Reproducibility and floating point arithmetics with(out) AVX512

Hello,

I am trying to have reproducible calculation with pytorch across multiple computers and I managed to do almost that except that I did not manage to have the same results on a computer that support AVX512 and one that does not.

Basically, if I try to execute the following code

import numpy as np
import torch
import torch.nn as nn
import random
torch.use_deterministic_algorithms(True)

seed = 42

random.seed(seed)
torch.manual_seed(seed)
np.random.seed(seed)

device = torch.device("cpu")

def layer_init(layer, std=np.sqrt(2), bias_const=0.0):
    torch.nn.init.orthogonal_(layer.weight, std)
    torch.nn.init.constant_(layer.bias, bias_const)
    return layer

network = nn.Sequential(layer_init(nn.Linear(100, 100)),
                        layer_init(nn.Linear(100,1), std=1.0),).to(device)
with torch.no_grad():
    action = network(torch.rand(size=(100,)).to(device))

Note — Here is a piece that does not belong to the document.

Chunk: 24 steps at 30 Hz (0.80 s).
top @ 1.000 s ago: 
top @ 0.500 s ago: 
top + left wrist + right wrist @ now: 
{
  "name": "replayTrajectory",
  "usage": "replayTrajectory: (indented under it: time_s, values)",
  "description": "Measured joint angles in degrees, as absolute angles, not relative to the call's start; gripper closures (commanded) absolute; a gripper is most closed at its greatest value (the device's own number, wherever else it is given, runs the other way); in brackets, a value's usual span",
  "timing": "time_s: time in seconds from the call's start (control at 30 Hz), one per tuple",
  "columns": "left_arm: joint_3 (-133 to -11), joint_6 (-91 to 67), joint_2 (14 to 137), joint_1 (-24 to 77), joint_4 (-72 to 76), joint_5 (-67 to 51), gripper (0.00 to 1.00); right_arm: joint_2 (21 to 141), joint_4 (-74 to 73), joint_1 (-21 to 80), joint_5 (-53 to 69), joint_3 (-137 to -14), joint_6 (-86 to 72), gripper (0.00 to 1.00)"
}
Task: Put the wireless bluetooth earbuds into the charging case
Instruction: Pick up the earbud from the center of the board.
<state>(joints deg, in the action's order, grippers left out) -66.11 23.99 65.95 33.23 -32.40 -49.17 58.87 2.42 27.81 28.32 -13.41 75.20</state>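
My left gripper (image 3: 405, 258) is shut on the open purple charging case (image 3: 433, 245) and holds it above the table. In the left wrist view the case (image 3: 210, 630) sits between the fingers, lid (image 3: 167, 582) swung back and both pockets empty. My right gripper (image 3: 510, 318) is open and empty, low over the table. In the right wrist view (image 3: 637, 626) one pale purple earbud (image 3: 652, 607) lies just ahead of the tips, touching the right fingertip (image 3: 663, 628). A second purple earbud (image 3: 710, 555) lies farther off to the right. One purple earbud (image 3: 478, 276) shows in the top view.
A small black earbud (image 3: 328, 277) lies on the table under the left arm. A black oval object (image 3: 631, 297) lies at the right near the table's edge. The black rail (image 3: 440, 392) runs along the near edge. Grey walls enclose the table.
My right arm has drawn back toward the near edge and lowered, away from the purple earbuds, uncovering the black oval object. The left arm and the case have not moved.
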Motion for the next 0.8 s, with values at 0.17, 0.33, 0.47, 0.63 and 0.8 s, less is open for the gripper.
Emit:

print(format(action.cpu().numpy()[0].item(), '.60g'))

Result on AVX512 computer is 0.4804637432098388671875 on non-AVX512
computer I get 0.4804628789424896240234375, a difference of order 1e-5.

I understand that this difference is expected due to floating point calculation, my problem is that there should be 0 difference when specifying that AVX512 not be used (i.e. using ATEN_CPU_CAPABILITY=avx2), if the accelerations used are the same on both computers there should not be any difference!
However, even when asking to use only AVX2 the two computers still give different results. Do you have any idea on how to not use AVX512 on an AVX512 compatible computer in order to be reproducible?

This is a continuation of this github issue in which I already explained my problem and was advised to comehere.

Thanks

Could you leave no to this claim in the AVX docs or explain why this should be the case?

It is not in the doc, this just seems to be obvious to me that same code and libraries and environment should give same result, but maybe it is not obvious. Reproducibility is indeed hard to achieve in general.

But then my question is why are the results different?

For now, the only way I found to reproduce the results was to create a vm with AVX512 deactivated and then I manage to get reproducibility across several computers, so I believe it is not a hardware problem.

Due to this experiment with a vm, I believe this means that AVX512 is still used even though ATEN_CPU_CAPABILITY=avx2 is set, is it normal?

I would expect the opposite: different HW specs and features could use different algorithms with the same instruction set, so unless bitwise-identical results are guaranteed and documented for different HW platforms I would not expect it.